'Clearly There's a Lot of Dysfunction Going On' | Voice of San Diego

Charter Schools

'Clearly There's a Lot of Dysfunction Going On'

The school board takes action against two troubled charter
schools.

 

Two charter schools that have undergone lengthy investigations by San Diego Unified must fix the problems it turned up, prove that those problems don’t exist, or risk being shut down.

The San Diego Unified school board agreed unanimously Tuesday night to send warning letters to Promise Charter in Chollas View and Tubman Village Charter in College Area. Promise has been excoriated by the school district for a long list of alleged problems, from faulty financial statements to failing to report alleged child abuse. Tubman was tagged with a shorter list of missteps, including failing to hold open meetings.

(For more details on the problems that San Diego Unified found at the schools, read this blog post or read the full letters that the school district wrote to the schools here and here.)

Kevin LaChapelle, a board member at Promise Charter, claimed that the move was driven by “animus” against Promise. Its principal, Jose Orozco, said the school was already fixing the problems. Tubman leaders were also upset, arguing that the school district hadn’t backed up its complaints.

While some parents supported the principals and contested the findings, other parents and teachers rooted for the school district investigations, saying they had backed up their worries at the schools. Dozens of people cheered and held up signs that read “OUR COMMUNITY, OUR SCHOOLS.”

The battles at the two schools have grown increasingly ugly. Last night, a Tubman parent who backs the principal claimed a teacher who is pushing for change at the school used a racial epithet in class.

“Bottom line, clearly there’s a lot of dysfunction going on in this school,” school board member Scott Barnett said about Promise.

Charter schools are public institutions that get government funding, but are independently run by their own boards. School districts are supposed to oversee them from afar. If charters mismanage money, fall short academically or violate their own rules, school districts can seek to shut them down.

Sending the letters does not mean the schools will be shut down; if the charters solve the problems, San Diego Unified could leave it at that. The schools have roughly a month to respond.

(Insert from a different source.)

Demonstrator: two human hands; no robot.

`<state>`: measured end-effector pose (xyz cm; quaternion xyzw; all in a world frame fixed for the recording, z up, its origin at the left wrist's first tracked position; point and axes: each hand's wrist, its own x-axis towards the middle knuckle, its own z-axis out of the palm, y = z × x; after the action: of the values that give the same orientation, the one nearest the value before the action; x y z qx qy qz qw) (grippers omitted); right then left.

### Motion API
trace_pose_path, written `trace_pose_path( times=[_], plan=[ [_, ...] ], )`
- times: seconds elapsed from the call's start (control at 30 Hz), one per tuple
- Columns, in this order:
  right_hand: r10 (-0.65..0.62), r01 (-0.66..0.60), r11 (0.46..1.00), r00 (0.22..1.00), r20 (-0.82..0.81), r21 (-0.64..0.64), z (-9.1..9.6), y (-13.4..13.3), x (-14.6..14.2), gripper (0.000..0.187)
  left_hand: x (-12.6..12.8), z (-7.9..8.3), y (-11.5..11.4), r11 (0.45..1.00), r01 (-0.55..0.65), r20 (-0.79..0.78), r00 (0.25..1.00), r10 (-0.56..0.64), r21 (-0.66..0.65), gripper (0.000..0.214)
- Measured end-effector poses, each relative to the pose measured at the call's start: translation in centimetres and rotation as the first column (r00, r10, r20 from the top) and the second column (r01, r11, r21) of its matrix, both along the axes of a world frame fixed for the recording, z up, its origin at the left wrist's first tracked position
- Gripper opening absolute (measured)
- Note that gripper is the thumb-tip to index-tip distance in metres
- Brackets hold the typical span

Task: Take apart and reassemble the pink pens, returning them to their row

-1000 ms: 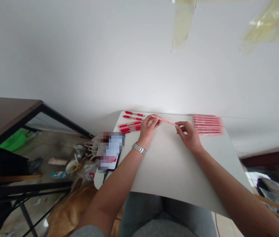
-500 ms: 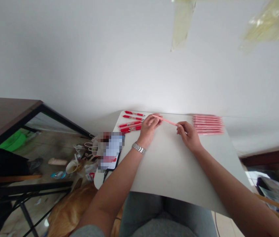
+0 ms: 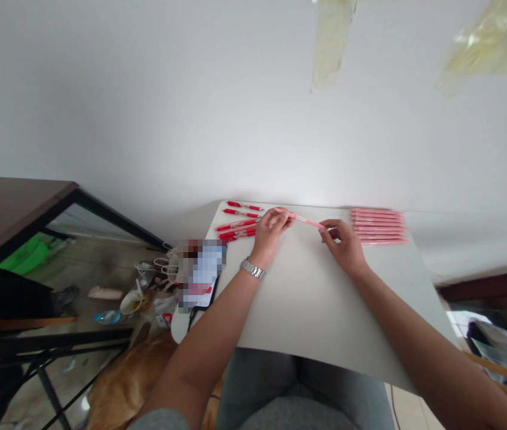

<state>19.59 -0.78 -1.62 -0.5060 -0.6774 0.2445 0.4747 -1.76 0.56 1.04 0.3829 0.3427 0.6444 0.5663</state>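
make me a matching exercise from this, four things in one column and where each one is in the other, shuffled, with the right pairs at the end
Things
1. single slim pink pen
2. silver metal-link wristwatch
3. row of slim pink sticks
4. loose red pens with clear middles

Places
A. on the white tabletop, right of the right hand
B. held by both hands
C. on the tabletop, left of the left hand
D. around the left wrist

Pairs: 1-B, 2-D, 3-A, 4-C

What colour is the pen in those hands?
The pen is pink, best seen in the head view.
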Motion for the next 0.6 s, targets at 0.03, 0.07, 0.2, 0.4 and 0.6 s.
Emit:
trace_pose_path(
  times=[0.03, 0.07, 0.2, 0.4, 0.6],
  plan=[
    [0.004, -0.004, 1.000, 1.000, 0.002, 0.002, 0.04, -0.02, 0.01, 0.034, -0.02, 0.05, -0.02, 1.000, 0.008, 0.003, 1.000, -0.008, 0.004, 0.030],
    [0.010, -0.010, 1.000, 1.000, 0.002, 0.003, 0.08, -0.04, 0.01, 0.035, -0.03, 0.11, -0.05, 1.000, 0.014, 0.005, 1.000, -0.014, 0.005, 0.030],
    [0.029, -0.029, 1.000, 1.000, -0.006, 0.006, 0.09, -0.12, -0.02, 0.035, -0.08, 0.27, -0.11, 1.000, 0.028, 0.011, 1.000, -0.028, -0.005, 0.031],
    [0.038, -0.038, 0.999, 0.999, 0.006, 0.001, 0.26, -0.26, -0.04, 0.034, -0.05, 0.34, -0.10, 1.000, 0.022, -0.004, 1.000, -0.022, -0.004, 0.030],
    [0.044, -0.044, 0.999, 0.999, 0.008, -0.013, 0.62, -0.44, -0.09, 0.036, -0.16, 0.26, -0.09, 0.999, 0.049, -0.034, 0.998, -0.048, 0.021, 0.030]
  ],
)
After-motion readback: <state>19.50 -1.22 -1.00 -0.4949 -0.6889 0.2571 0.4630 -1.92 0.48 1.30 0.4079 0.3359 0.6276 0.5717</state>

But even warning the schools that they could be shut down is a dramatic and rare step for San Diego Unified. According to California Department of Education records, the last time that San Diego Unified shut down a charter school was five years ago, though several charters closed on their own.

Lisa Berlanga from the California Charter Schools Association said she was disappointed that the school district didn’t meet with the charter schools first to try to work out a solution. San Diego Unified, long praised for working cooperatively with charters, has been tightening the leash in recent months and taking a more sink-or-swim tack when they fall short.